Neural Sequence Segmentation as Determining the Leftmost Segments
This work addresses text segmentation for natural language processing tasks, offering a novel approach that improves accuracy in modeling long-term dependencies, though it is incremental in its method.
The paper tackles the problem of text segmentation by proposing a segment-level framework that incrementally identifies the leftmost segments, addressing limitations in capturing long-term dependencies. It achieves new state-of-the-art results on syntactic chunking and Chinese POS tagging across three datasets, with significant performance improvements over previous baselines.

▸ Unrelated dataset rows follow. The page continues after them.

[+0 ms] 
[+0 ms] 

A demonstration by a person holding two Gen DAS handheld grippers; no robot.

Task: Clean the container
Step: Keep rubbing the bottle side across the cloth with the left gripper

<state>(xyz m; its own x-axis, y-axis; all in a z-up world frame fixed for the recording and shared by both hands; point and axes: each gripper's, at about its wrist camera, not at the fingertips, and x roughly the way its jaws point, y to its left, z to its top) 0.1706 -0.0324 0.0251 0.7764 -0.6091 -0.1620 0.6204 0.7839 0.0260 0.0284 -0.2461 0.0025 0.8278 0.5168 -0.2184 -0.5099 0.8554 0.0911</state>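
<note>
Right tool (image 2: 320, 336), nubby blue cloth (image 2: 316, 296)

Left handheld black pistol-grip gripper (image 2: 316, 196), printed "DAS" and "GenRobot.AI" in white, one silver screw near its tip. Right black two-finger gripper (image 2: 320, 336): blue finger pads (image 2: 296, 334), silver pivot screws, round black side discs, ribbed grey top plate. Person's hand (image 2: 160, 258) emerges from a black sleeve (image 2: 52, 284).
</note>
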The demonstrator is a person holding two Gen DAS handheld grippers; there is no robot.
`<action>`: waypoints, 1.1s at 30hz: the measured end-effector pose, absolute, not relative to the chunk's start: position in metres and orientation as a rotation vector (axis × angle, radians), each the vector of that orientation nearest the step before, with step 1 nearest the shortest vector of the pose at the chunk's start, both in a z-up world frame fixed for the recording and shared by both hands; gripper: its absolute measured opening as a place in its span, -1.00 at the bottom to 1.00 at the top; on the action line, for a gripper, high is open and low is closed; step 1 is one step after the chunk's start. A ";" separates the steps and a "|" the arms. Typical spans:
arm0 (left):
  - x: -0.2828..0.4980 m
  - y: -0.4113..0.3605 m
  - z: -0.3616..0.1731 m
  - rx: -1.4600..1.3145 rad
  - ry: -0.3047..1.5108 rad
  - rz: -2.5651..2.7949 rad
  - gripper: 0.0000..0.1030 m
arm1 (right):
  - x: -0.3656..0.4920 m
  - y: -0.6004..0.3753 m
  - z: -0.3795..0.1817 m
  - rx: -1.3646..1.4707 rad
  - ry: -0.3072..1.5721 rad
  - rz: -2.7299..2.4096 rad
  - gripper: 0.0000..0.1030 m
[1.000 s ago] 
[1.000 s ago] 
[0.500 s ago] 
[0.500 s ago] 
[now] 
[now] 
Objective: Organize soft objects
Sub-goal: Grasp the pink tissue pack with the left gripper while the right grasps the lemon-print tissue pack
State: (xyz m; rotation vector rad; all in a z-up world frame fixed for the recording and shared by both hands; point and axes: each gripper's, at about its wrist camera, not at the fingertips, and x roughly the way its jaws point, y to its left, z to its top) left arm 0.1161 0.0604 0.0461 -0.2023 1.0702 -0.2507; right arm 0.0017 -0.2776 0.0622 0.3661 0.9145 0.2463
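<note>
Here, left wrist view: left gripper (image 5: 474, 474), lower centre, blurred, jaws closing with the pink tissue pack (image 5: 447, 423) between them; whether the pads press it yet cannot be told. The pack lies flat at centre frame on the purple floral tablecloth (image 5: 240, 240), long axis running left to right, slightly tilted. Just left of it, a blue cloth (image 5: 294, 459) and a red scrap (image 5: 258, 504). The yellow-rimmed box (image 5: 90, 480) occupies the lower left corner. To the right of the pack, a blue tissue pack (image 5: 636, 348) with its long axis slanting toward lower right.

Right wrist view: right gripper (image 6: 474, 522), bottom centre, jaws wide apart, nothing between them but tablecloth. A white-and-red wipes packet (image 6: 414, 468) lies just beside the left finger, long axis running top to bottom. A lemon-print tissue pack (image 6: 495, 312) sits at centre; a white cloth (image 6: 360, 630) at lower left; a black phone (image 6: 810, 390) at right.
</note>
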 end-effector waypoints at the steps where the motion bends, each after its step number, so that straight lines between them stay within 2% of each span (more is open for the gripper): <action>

Prior methods to text segmentation are mostly at token level. Despite the adequacy, this nature limits their full potential to capture the long-term dependencies among segments. In this work, we propose a novel framework that incrementally segments natural language sentences at segment level. For every step in segmentation, it recognizes the leftmost segment of the remaining sequence. Implementations involve LSTM-minus technique to construct the phrase representations and recurrent neural networks (RNN) to model the iterations of determining the leftmost segments. We have conducted extensive experiments on syntactic chunking and Chinese part-of-speech (POS) tagging across 3 datasets, demonstrating that our methods have significantly outperformed previous all baselines and achieved new state-of-the-art results. Moreover, qualitative analysis and the study on segmenting long-length sentences verify its effectiveness in modeling long-term dependencies.